Akouos also seeks to treat several other inner ear conditions that lead to hearing loss. Its AK-CLRN1 program, for example, targets a rare autosomal recessive disease called Bailiff Type 3A. Another program, AK-antiVEGF, is directed against a type of non-cancerous tumor that grows on a key nerve connecting the ear to the brain.
For Akouos shareholders, the progress of these programs will determine Lilly’s final payout.
This is because contingent payments are based on three events. CVR holders would receive $1 in cash after the fifth participant receives a dose of AK-OTOF in a Phase 1 or Phase 1/2 trial, although this milestone must be reached by December 31, 2024 Holders would receive another $1 in cash after the fifth participant receives a dose of Akouos gene therapy for a second monogenic form of sensorineural hearing loss. However, the AK-OTOF and AK-antiVEGF programs would not count towards this milestone, which must also be completed by December 31, 2026.
Finally, CVR holders could get $1 in cash either when the first participant receives a dose of an Akouos gene therapy product – excluding AK-antiVEGF – for a monogenic form of sensorineural hearing loss in a phase 3 trial, i.e. when the FDA approves such a product.
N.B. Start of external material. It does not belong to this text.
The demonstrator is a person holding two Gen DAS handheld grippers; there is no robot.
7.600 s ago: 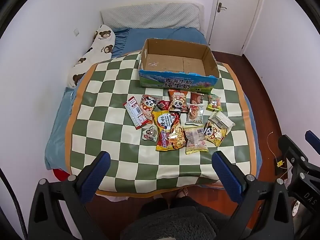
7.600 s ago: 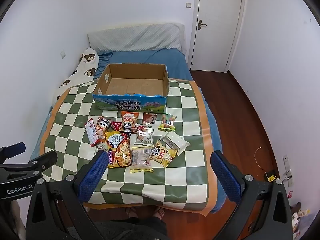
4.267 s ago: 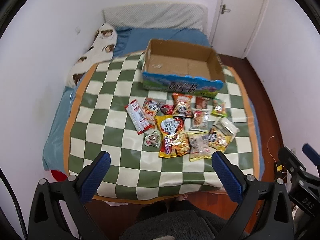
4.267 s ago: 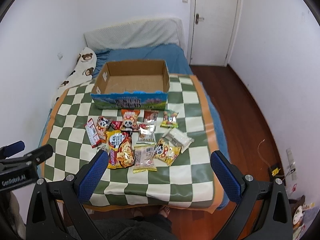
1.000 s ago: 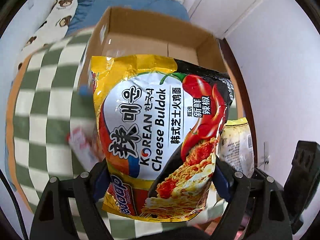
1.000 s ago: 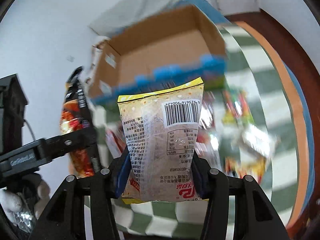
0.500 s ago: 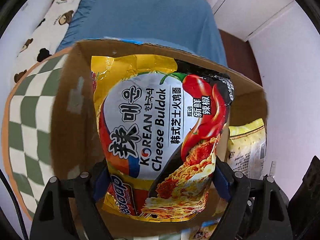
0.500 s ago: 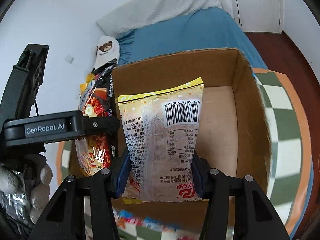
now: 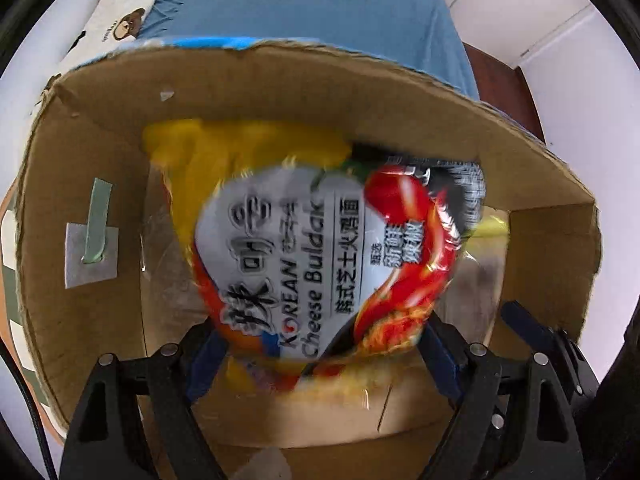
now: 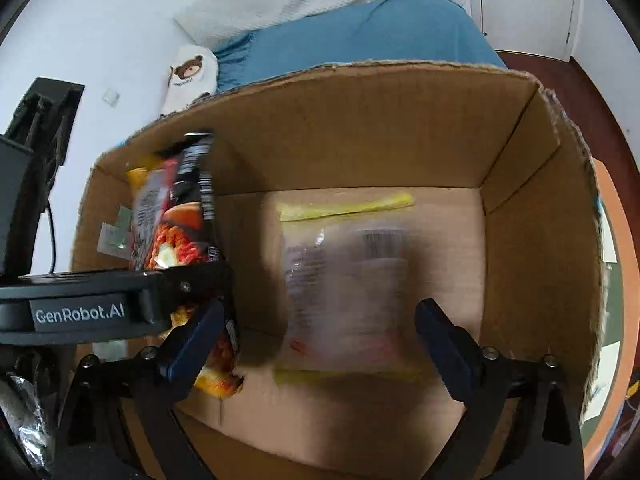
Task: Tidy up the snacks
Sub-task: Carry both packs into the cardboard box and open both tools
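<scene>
My left gripper is down inside the cardboard box, shut on the lower end of a yellow and red Korean cheese noodle packet, which stands upright and looks blurred. The right wrist view shows that same noodle packet at the left of the box. My right gripper hangs over the box floor with its jaws opening and nothing pressed between them. Below it a pale snack packet with yellow seams lies loose and blurred on the floor.
The box walls close in on both grippers. Behind the box are a blue bedsheet and a bear-print pillow. Green checked cloth shows at the right, with wood floor and a door beyond. A gloved hand holds the left gripper.
Both grippers have sunk from above the box into it. The right gripper has let go of the pale packet, which dropped to the box floor. The left still holds the noodle packet.
</scene>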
The payout would be tied to whichever milestone occurs first, although either must take place before December 31, 2026, otherwise the value would begin to decrease monthly.
In biopharma transactions, CVRs often work as a way for the buyer to hedge their bet. This year alone, Epizyme, Zogenix and Radius Health have each agreed to be acquired under agreements that incorporate contingent payments.
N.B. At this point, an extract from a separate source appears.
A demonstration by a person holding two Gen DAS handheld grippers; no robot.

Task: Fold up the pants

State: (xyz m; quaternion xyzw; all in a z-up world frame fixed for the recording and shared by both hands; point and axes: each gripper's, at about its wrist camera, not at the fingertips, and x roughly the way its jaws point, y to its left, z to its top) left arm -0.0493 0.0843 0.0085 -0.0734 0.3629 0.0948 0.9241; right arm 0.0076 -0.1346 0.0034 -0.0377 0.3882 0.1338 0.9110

Lilly, too, used this tool. Its recent purchase of Prevail Therapeutics – the company’s first-ever acquisition of a gene therapy developer – included a CVR worth up to $4 and was based on Prevail’s most advanced program gaining approval from commercialization by the end of 2024.
“We see this [Akouos] acquired by [Lilly] as a complement to a growing pipeline of genetic drugs,” wrote David Risinger of SVB Securities in an Oct. 18 note to clients.
More broadly, the deal could bring a “tailwind” to gene therapies of the type Akouos is developing, noted Stifel analyst Dae Gon Ha, though he cautioned that viewing Lilly’s interest as a a positive signal for all developers in the field would be “oversimplification”. .”
Shares of Decibel Therapeutics, another biotech developing gene therapies for hearing loss, soared 26% on Tuesday.